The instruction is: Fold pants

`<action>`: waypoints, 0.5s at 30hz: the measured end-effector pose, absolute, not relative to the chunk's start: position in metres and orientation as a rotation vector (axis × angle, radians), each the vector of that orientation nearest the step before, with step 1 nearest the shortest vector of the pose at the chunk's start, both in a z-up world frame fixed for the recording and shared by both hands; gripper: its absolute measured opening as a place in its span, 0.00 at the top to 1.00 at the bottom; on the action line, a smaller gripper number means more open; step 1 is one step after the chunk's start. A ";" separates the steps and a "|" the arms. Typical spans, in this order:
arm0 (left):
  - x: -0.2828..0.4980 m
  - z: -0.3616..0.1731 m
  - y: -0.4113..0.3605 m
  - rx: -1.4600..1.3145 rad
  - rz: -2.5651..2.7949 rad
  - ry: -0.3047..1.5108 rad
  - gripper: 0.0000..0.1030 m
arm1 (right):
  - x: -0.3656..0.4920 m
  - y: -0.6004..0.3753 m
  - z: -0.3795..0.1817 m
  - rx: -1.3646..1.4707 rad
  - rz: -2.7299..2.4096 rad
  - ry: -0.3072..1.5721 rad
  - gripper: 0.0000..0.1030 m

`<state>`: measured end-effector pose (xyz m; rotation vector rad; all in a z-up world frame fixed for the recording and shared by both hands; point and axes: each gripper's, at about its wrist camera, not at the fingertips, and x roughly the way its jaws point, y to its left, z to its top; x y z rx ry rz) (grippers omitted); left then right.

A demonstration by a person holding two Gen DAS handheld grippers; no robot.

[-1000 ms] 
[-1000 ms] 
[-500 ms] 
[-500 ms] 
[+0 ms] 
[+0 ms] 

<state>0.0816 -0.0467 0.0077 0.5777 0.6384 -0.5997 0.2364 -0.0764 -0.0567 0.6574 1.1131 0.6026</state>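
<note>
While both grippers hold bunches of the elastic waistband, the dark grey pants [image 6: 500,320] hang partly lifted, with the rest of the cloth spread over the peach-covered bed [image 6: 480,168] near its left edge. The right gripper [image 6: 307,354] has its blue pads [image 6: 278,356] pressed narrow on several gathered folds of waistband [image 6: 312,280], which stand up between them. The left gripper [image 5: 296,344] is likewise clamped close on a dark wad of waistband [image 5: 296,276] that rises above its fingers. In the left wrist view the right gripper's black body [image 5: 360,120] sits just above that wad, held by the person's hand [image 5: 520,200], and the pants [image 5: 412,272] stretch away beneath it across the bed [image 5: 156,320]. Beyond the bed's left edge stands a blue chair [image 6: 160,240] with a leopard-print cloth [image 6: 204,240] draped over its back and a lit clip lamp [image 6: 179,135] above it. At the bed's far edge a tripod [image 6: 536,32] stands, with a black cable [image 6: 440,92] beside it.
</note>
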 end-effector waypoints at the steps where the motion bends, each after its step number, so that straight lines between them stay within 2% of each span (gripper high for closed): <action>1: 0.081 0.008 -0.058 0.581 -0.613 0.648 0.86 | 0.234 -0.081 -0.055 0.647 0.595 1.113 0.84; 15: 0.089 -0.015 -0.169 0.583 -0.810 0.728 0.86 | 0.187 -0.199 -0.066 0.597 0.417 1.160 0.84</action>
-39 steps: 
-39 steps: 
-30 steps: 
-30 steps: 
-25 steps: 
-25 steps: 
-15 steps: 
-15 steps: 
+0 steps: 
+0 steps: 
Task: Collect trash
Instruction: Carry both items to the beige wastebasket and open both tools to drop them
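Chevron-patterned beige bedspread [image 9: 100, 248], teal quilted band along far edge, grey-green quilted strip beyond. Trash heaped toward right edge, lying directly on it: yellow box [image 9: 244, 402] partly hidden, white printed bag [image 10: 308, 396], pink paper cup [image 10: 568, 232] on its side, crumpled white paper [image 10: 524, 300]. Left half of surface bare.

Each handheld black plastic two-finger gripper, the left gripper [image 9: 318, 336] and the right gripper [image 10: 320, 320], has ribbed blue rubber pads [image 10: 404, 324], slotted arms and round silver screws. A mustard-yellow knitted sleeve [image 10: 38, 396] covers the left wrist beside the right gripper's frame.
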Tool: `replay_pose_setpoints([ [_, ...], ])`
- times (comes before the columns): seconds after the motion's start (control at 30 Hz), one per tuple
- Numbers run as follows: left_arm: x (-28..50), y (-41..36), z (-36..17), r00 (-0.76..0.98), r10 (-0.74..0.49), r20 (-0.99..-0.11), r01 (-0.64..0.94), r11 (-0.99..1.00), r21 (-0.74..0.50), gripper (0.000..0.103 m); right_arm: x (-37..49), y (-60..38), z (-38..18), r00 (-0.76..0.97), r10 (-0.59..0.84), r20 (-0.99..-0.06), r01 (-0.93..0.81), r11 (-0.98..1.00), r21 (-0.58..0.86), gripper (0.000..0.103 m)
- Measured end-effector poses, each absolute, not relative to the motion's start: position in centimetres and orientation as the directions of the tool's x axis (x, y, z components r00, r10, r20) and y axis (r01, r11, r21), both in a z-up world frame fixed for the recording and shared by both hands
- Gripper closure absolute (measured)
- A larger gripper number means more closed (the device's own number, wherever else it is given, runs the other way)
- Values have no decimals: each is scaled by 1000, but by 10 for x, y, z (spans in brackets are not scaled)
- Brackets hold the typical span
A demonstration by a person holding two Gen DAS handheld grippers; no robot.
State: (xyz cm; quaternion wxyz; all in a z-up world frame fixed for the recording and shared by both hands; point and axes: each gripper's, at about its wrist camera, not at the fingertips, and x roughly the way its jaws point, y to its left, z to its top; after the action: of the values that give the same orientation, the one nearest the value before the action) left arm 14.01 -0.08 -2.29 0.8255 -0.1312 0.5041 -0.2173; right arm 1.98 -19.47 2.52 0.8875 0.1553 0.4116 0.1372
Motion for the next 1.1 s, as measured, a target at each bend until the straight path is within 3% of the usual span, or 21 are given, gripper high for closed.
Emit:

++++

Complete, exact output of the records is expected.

Task solution =
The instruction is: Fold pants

`<action>`: waypoints, 0.5s at 30hz: the measured end-effector pose, absolute, not relative to the chunk's start: position in metres and orientation as a rotation vector (axis × angle, radians), each the vector of that orientation nearest the step before, with step 1 nearest the shortest vector of the pose at the chunk's start, both in a z-up world frame fixed for the recording and shared by both hands; gripper: its absolute measured opening as a place in its span, 0.00 at the top to 1.00 at the bottom; on the action line, a smaller gripper number means more open; step 1 is one step after the chunk's start. A ";" separates the steps and a "|" the arms. Typical spans, in this order:
arm0 (left):
  - x: -0.2828..0.4980 m
  - z: -0.3616..0.1731 m
  - y: -0.4113..0.3605 m
  - rx: -1.4600..1.3145 rad
  - rz: -2.5651..2.7949 rad
  - ry: -0.3047..1.5108 rad
  - gripper: 0.0000..0.1030 m
arm1 (right):
  - x: -0.3656..0.4920 m
  - y: -0.6004..0.3753 m
  - z: -0.3795..0.1817 m
  - rx: -1.3646..1.4707 rad
  - rz: -2.7299..2.4096 rad
  - ry: -0.3072..1.5721 rad
  - gripper: 0.0000..0.1030 m

`<state>`: measured end-effector pose (xyz m; rotation vector rad; all in a z-up world frame fixed for the recording and shared by both hands; point and axes: each gripper's, at about its wrist camera, not at the fingertips, and x roughly the way its jaws point, y to its left, z to its top; x y z rx ry rz) (grippers omitted); left then right.

A demonstration by a person holding two Gen DAS handheld grippers; no robot.

[-1000 ms] 
[-1000 ms] 
[-500 ms] 
[-500 ms] 
[+0 ms] 
[+0 ms] 

<state>0.0816 -0.0467 0.0077 0.5777 0.6384 -0.5997 0.2364 -0.0764 -0.0567 0.6574 1.1131 0.6026</state>
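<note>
While both grippers hold bunches of the elastic waistband, the dark grey pants [image 6: 500,320] hang partly lifted, with the rest of the cloth spread over the peach-covered bed [image 6: 480,168] near its left edge. The right gripper [image 6: 307,354] has its blue pads [image 6: 278,356] pressed narrow on several gathered folds of waistband [image 6: 312,280], which stand up between them. The left gripper [image 5: 296,344] is likewise clamped close on a dark wad of waistband [image 5: 296,276] that rises above its fingers. In the left wrist view the right gripper's black body [image 5: 360,120] sits just above that wad, held by the person's hand [image 5: 520,200], and the pants [image 5: 412,272] stretch away beneath it across the bed [image 5: 156,320]. Beyond the bed's left edge stands a blue chair [image 6: 160,240] with a leopard-print cloth [image 6: 204,240] draped over its back and a lit clip lamp [image 6: 179,135] above it. At the bed's far edge a tripod [image 6: 536,32] stands, with a black cable [image 6: 440,92] beside it.
</note>
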 end-effector waypoints at the steps where the motion bends, each after its step number, so that straight lines between them stay within 2% of each span (gripper high for closed): <action>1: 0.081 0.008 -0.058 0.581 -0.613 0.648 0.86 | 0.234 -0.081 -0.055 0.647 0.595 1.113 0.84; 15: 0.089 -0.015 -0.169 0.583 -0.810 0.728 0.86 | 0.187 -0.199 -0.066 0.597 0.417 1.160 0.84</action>
-39 steps: 
-39 steps: 
-30 steps: 
-30 steps: 
-25 steps: 
-25 steps: 
-15 steps: 
-15 steps: 
+0 steps: 
+0 steps: 
Task: Collect trash
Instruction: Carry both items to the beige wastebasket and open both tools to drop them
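Chevron-patterned beige bedspread [image 9: 100, 248], teal quilted band along far edge, grey-green quilted strip beyond. Trash heaped toward right edge, lying directly on it: yellow box [image 9: 244, 402] partly hidden, white printed bag [image 10: 308, 396], pink paper cup [image 10: 568, 232] on its side, crumpled white paper [image 10: 524, 300]. Left half of surface bare.

Each handheld black plastic two-finger gripper, the left gripper [image 9: 318, 336] and the right gripper [image 10: 320, 320], has ribbed blue rubber pads [image 10: 404, 324], slotted arms and round silver screws. A mustard-yellow knitted sleeve [image 10: 38, 396] covers the left wrist beside the right gripper's frame.
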Tool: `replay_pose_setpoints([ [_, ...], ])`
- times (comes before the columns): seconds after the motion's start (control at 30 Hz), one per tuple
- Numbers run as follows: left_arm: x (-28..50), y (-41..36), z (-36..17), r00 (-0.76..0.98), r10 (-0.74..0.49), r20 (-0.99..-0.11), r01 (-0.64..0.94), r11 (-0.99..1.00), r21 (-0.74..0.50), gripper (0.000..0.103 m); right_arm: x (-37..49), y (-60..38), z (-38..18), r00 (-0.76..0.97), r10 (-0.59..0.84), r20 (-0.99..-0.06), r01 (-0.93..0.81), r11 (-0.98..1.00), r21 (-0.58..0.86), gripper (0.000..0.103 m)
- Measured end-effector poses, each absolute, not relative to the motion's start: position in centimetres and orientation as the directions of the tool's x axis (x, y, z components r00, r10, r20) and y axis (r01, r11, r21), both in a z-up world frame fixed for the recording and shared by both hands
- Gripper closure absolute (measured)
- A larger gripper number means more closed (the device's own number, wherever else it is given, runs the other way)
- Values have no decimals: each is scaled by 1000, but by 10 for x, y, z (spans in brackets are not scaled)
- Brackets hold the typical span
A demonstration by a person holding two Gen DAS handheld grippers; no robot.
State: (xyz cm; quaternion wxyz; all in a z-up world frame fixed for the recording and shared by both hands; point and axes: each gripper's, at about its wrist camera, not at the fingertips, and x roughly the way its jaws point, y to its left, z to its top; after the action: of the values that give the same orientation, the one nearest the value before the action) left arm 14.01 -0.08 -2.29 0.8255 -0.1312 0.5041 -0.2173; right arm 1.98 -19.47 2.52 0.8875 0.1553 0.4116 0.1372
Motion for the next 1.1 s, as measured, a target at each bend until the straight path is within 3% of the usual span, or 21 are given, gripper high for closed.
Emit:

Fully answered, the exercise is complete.